As a reaction to the Reader-Response Theory, beginning in the late 1960s, some reading researchers, philosophers, and especially university English professors began to advocate a different theory about the author-reader relationship that has come to be known as Formalism (or New Criticism). Proponents of Formalism argue that the author’s text should be read as is and in its own context apart from outside influences, such as the author’s background, motives, and biases and reader’s feelings, experiences, and interpretations. Many in this school of thought believe that the accurate meaning of the text may only be discovered if all subjective influences are ignored.

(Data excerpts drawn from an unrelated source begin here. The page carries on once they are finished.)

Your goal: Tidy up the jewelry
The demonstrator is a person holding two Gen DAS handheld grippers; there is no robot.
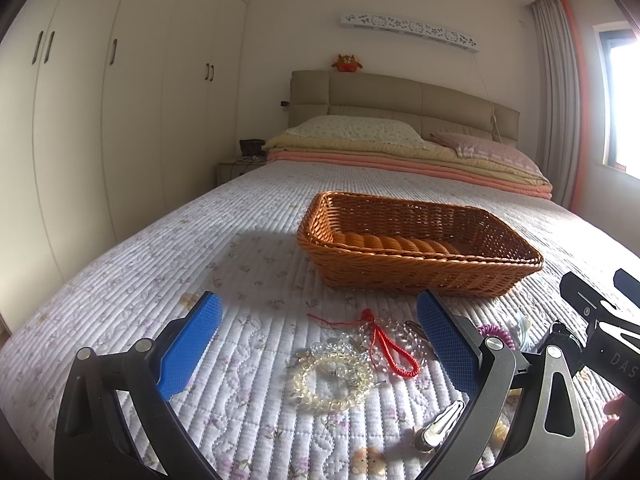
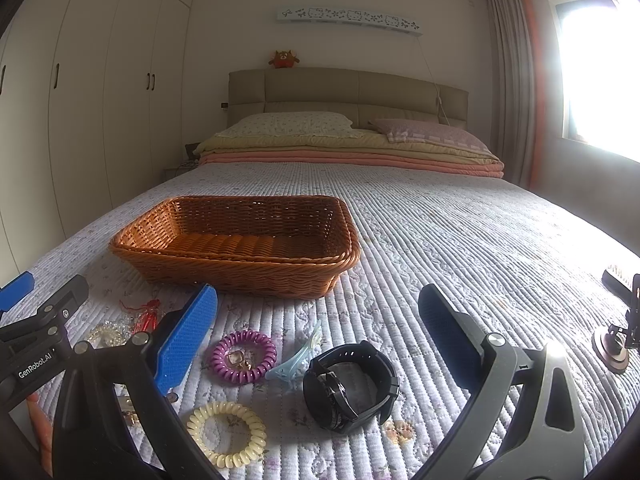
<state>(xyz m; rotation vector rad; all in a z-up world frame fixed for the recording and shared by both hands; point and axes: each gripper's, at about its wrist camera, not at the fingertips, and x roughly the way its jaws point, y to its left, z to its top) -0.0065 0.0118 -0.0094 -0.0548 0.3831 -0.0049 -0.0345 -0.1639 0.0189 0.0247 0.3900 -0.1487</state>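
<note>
An empty brown wicker basket [image 1: 420, 264] [image 2: 240, 264] sits on the quilted bed. In the left wrist view, my left gripper [image 1: 320, 332] is open above a yellow-clear bead bracelet [image 1: 332, 380], clear beads [image 1: 392, 332] and a red cord loop [image 1: 392, 348]; a silver hair clip [image 1: 438, 426] lies near its right finger. In the right wrist view, my right gripper [image 2: 320, 320] is open above a black watch [image 2: 352, 384], a light-blue claw clip [image 2: 296, 360], a purple coil hair tie [image 2: 244, 356] with gold earrings inside, and a cream coil tie [image 2: 228, 432].
Folded blankets and pillows [image 2: 352, 148] lie at the bed's head. White wardrobes [image 1: 100, 120] line the left wall. A bright window [image 2: 600, 72] is at right. A small dark stand [image 2: 616, 340] rests on the bed's right edge.
</note>
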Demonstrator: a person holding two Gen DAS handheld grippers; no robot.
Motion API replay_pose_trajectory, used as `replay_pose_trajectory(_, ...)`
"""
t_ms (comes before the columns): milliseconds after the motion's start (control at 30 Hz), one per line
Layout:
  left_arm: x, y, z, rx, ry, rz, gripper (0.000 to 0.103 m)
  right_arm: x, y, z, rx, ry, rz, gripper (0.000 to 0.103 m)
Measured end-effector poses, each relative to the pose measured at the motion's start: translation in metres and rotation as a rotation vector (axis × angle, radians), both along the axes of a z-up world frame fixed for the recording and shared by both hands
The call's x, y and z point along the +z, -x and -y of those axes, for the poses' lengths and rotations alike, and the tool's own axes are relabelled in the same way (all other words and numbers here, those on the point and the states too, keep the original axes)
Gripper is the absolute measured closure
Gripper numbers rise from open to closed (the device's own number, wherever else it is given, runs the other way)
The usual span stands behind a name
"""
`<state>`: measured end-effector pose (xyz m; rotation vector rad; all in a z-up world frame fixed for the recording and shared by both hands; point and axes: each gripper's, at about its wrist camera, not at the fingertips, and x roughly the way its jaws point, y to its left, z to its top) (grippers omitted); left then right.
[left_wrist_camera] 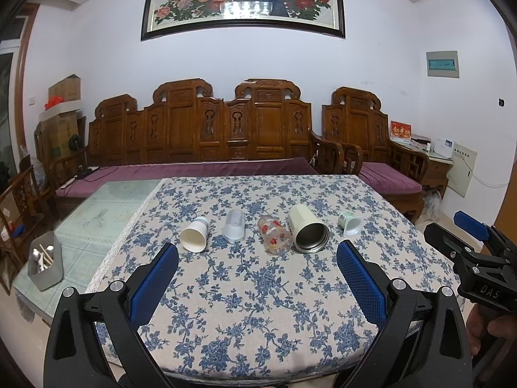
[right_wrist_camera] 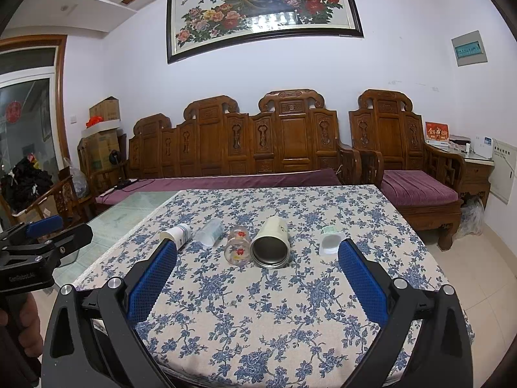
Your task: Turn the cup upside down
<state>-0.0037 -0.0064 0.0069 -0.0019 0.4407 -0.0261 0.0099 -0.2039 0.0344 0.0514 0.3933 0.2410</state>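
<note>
The table (left_wrist_camera: 371,200) is covered by a matt woven cloth (left_wrist_camera: 252,291) printed with blue flowers. At the frame's centre, a matt paper cup (left_wrist_camera: 194,234), a frosted, probably plastic cup (left_wrist_camera: 234,226), a glossy painted glass (left_wrist_camera: 274,234) and a brushed-metal-lined tumbler (left_wrist_camera: 308,228) are seen. Textured blue pads (left_wrist_camera: 362,279) are carried on each tool's smooth black plastic.

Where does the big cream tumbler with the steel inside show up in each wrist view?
Left wrist: the cream tumbler lies on its side right of centre on the floral tablecloth, mouth toward the camera.
Right wrist: the tumbler lies near centre, mouth toward the camera.
Shared landmark: the red-flowered glass lies just left of it in both views.
</note>
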Motion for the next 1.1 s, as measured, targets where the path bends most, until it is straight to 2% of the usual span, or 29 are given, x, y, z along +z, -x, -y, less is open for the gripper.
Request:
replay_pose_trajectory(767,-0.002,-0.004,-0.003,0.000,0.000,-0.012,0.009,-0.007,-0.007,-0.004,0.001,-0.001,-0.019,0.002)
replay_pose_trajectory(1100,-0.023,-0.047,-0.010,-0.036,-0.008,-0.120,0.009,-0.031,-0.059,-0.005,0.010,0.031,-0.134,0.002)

Many formalists especially rail against the more extreme views within the reader-response camp. They would argue that a reader-centered transaction permits the reader to make the text say anything that they want it to say. Far from the no right answer approach of some reading-response theorists, they would argue that there are right and wrong interpretations of the author’s text. After all, it is the author’s text, not the reader’s text. Teachers should ask, “What does the text mean here?” Not “What does the author mean here and why did she say this?” And certainly not “How does this text relate to your own life and make you feel?”
Other formalists, such as Cleanth Brooks, has argued that Reader-Response Theory and Formalism (New Criticism) complement one another. For instance, he stated, “If some of the New Critics have preferred to stress the writing rather than the writer, so have they given less stress to the reader—to the reader’s response to the work. Yet no one in his right mind could forget the reader. He is essential for ‘realizing’ any poem or novel. . .Reader response is certainly worth studying.” However, Brooks tempers his praise for the reader-response theory by noting its limitations, pointing out that, “to put meaning and valuation of a literary work at the mercy of any and every individual [reader] would reduce the study of literature to reader psychology and to the history of taste” (https://en.wikipedia.org/wiki/New_Criticism).
The Formalist Theory has gained traction in American schools since the advent of the Common Core State Standards. Even Mortimer Adler’s old close reading strategy
has regained popularity. For those of you not familiar with this approach, close reading it is a reading strategy which focuses on text-dependent reading and analysis.